Love Chennais parottas Watch out for the chemically toxic maida in themBy Charles Haynes via Wikimedia Commons
news Food Tuesday, May 03, 2016 - 16:49

The next time you are savouring hot parottas with kurma at your favourite stall in Chennai, remember that you might be risking your health with every bite you take. The ‘maida dabba’, which has enjoyed its own rightful place in the south-Indian kitchen, might just get dethroned. Maida halwas, sooji appams, kozhukattais and pooris might have to wait for a green signal from the Madras High Court for there could be dangerous adulterants in them.

In response to a PIL filed by K Rajendran of Vedaranyam, the Madras High Court has directed the Tamil Nadu government to probe adulteration in maida. The PIL alleges the mixing of chemicals – alloxan and benzoyl, which are harmful to the human body. Rajendran had thus filed a petition seeking a ban on the mixing of alloxan in maida.

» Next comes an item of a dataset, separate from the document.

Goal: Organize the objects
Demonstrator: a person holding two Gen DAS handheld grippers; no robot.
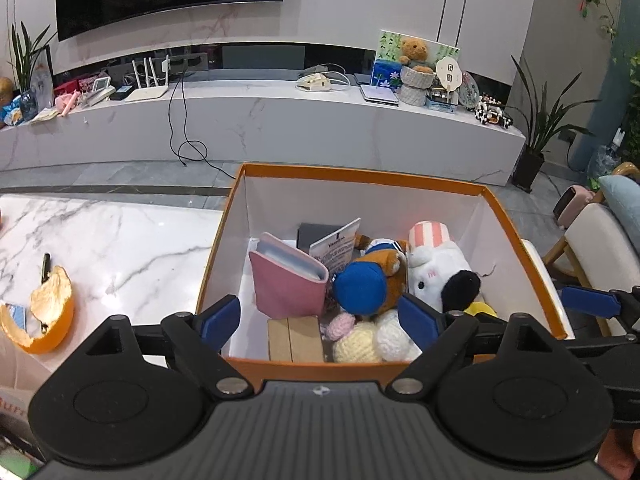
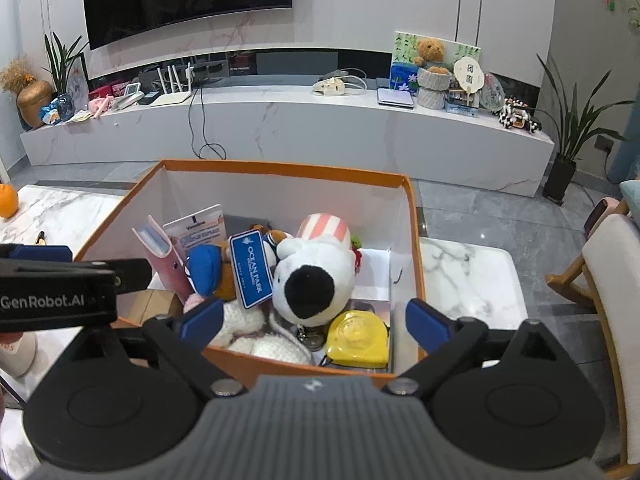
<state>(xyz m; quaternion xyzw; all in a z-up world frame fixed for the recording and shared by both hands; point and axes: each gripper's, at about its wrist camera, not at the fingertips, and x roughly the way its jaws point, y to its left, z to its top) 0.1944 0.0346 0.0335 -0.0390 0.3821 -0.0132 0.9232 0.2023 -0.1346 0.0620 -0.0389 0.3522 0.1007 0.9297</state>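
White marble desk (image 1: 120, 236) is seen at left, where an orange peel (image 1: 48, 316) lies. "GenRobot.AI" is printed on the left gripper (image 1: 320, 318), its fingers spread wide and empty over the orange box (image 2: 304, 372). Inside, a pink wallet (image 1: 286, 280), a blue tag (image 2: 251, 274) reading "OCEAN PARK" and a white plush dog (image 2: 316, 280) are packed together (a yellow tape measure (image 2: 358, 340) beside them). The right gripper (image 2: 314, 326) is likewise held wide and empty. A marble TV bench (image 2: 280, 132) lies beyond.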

Studies state that maida is a made by removing the fibre rich barn from the wheat flour. Once the barn is removed, maida is supposedly bleached with alloxan to make it appear white and fine. The alloxan, however, has the potential to cause insulin dependent diabetes. The chemical damages the pancreas, which is responsible for regulating the level of glucose in one’s body. Alloxan is also said to be widely used by scientists to induce diabetes in animals, for research purposes.

Once the maida is mixed with alloxan, it is further bleached with Benzoyl Peroxide and chlorine dioxide. The benzoyl peroxide is said to affect the digestive system by making the stomach more base than acidic, which decreases the fermentation of glucose by 95%. The chlorine dioxide, on the other hand, depletes the Vitamin E reserves in the body.

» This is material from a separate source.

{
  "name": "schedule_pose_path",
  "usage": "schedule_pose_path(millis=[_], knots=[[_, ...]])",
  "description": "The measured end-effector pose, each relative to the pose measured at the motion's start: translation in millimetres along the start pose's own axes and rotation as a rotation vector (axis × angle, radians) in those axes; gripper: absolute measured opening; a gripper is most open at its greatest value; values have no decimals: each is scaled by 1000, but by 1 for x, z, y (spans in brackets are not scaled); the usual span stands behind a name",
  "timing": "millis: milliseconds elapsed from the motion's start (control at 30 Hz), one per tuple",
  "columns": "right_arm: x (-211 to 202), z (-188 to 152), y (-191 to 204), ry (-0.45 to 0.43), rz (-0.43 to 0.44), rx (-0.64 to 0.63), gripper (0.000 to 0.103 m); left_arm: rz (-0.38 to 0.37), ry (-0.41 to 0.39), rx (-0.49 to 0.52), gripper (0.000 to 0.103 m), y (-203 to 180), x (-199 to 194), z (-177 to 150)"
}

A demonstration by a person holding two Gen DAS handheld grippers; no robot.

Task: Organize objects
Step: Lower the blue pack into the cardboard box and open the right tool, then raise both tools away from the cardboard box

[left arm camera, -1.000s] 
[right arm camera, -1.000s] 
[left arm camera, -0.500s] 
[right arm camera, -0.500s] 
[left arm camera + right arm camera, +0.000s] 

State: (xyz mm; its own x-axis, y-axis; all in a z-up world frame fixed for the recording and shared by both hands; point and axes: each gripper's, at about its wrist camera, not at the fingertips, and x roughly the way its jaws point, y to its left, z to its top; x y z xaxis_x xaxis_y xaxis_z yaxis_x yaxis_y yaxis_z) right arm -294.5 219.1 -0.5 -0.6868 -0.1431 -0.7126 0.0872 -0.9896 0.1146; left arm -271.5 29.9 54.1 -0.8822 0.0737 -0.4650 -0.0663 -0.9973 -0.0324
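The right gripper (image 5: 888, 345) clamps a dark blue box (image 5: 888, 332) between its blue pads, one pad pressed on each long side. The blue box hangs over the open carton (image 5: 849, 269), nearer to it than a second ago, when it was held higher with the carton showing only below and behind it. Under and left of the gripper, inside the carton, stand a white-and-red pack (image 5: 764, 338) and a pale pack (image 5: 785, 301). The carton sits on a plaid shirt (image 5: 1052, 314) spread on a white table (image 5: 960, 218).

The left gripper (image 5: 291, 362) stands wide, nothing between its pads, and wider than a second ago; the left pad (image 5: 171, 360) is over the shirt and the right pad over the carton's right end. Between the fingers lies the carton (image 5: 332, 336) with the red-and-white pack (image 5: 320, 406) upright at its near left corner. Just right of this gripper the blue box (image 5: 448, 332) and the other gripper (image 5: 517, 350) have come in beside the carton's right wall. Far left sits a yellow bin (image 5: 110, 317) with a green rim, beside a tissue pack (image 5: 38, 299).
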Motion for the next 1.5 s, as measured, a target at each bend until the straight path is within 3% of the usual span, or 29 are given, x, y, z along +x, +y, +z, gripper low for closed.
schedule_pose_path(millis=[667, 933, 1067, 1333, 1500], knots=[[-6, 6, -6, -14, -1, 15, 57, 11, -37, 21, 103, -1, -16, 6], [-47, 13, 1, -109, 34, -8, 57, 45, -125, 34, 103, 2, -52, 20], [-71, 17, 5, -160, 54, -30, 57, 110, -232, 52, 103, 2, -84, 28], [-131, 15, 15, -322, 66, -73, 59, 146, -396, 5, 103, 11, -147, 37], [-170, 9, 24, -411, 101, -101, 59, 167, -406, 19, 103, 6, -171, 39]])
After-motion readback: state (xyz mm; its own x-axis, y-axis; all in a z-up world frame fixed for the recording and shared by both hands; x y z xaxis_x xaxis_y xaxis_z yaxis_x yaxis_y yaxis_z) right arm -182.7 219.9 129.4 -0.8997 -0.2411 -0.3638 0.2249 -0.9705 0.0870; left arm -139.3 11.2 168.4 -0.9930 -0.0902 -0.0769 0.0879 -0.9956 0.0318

"The representation of the petitioner dated March 14, is to be examined. He has made his own research and inquiry, and if what is alleged is found to be correct, to proceed in accordance with law. Necessary action may be taken within three months," said the first bench, comprising Chief Justice Sanjay Kishan Kaul and Justice MM Sundresh.

The petitioner Rajendran initially filed a Right to Information (RTI) to avail information regarding the chemicals present in maida. The lack of response from the concerned officials forced him to fill the PIL.